In a truly haunting Ted-Ed Lesson written by Brian A. Pavlac and animated by Lisa LaBracio, narrator Adrian Dannatt describes the long horrific history of “witch-hunts” from the 15th century through the 18th century, where innocent women were accused of practicing witchcraft due to unfortunate circumstances or societal ills.
A witch hunt often began with a misfortune: a failed harvest, a sick cow, or a stillborn child. Community members blamed witchcraft and accused each other of being witches. Many of the accused were people on the fringes of society: the elderly, the poor, or social outcasts, but any member of the community could be targeted, even occasionally children.
After the churches locked onto this idea that any woman could be tried as a witch for the smallest of reasons, the practice became sickeningly widespread, with terrible consequences.
While religious authorities encouraged witch hunts, local secular governments usually carried out the detainment and punishment of accused witches.
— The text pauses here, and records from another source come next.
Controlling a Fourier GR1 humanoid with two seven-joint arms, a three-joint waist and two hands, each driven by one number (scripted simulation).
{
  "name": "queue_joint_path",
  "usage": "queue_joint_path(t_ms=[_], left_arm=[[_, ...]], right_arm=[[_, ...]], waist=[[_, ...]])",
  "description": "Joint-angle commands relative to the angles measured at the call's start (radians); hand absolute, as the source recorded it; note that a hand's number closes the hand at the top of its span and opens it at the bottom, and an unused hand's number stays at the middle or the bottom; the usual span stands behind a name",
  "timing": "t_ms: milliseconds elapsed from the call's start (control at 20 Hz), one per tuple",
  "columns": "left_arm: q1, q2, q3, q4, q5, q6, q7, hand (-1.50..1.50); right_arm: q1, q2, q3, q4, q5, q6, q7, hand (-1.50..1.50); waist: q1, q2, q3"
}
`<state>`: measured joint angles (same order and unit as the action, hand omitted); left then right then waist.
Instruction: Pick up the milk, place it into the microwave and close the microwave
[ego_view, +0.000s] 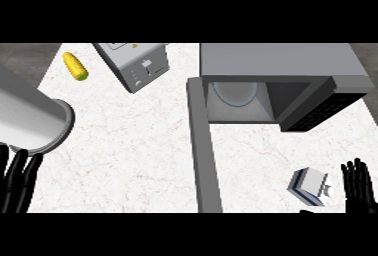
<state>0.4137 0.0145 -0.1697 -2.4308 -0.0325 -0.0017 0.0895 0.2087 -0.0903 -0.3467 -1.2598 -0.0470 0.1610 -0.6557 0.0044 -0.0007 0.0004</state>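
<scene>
The milk (311, 186) lies a bit slanted on the counter (125, 150), just beside the right hand (359, 186), on its inner side, not touching it. That hand is much nearer than the left hand (18, 181), which rests at the far edge. Both hands have straight fingers, spread apart, and hold nothing. The microwave (288, 62) stands open behind the milk.

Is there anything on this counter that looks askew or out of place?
Nothing is spilled or broken. The grey appliance sits turned at an angle to the microwave, whose door stands wide open. A corn cob lies loose on the counter, far from the milk.
</scene>
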Motion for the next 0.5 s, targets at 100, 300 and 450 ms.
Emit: queue_joint_path(t_ms=[100, 300, 450], left_arm=[[0.025, -0.014, -0.083, 0.070, -0.067, 0.059, -0.084, -1.50], [-0.019, 0.006, 0.014, 0.040, 0.005, 0.000, -0.017, -1.50], [0.002, 0.006, 0.002, 0.010, -0.003, -0.003, -0.001, -1.50]], right_arm=[[-0.138, -0.058, -0.045, 0.285, -0.015, 0.038, -0.136, -1.50], [-0.217, -0.061, -0.050, 0.502, 0.009, 0.014, -0.261, -1.50], [-0.257, -0.078, -0.047, 0.574, 0.021, -0.017, -0.295, -1.50]], waist=[[0.002, 0.001, 0.000], [0.002, 0.001, 0.000], [0.002, 0.001, 0.000]])
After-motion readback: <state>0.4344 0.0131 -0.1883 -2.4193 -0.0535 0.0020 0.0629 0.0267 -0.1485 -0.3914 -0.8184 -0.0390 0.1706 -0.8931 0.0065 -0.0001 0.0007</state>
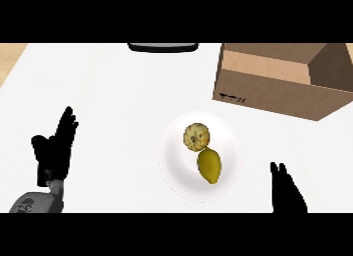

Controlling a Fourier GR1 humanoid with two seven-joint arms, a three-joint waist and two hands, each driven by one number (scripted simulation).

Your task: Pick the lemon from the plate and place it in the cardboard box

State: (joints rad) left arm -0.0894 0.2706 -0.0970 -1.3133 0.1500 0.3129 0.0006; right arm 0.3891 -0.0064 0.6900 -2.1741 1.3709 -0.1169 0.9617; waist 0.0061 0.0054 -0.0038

Those suspected of witchcraft were questioned and often tortured and under torture, thousands of innocent people confessed to witchcraft and implicated others in turn.
Eventually, the practice was abandoned in the 18th century when the rise of Democratic norms allowed more voices to be raised against it. But like anything else, those who do not learn from history are doomed to repeat it unless people are willing to speak up and out.
The potential for similar situations, in which authorities use their powers to mobilize society against a false threat, still exists today— but so does the capacity of reasoned dissent to combat those false beliefs.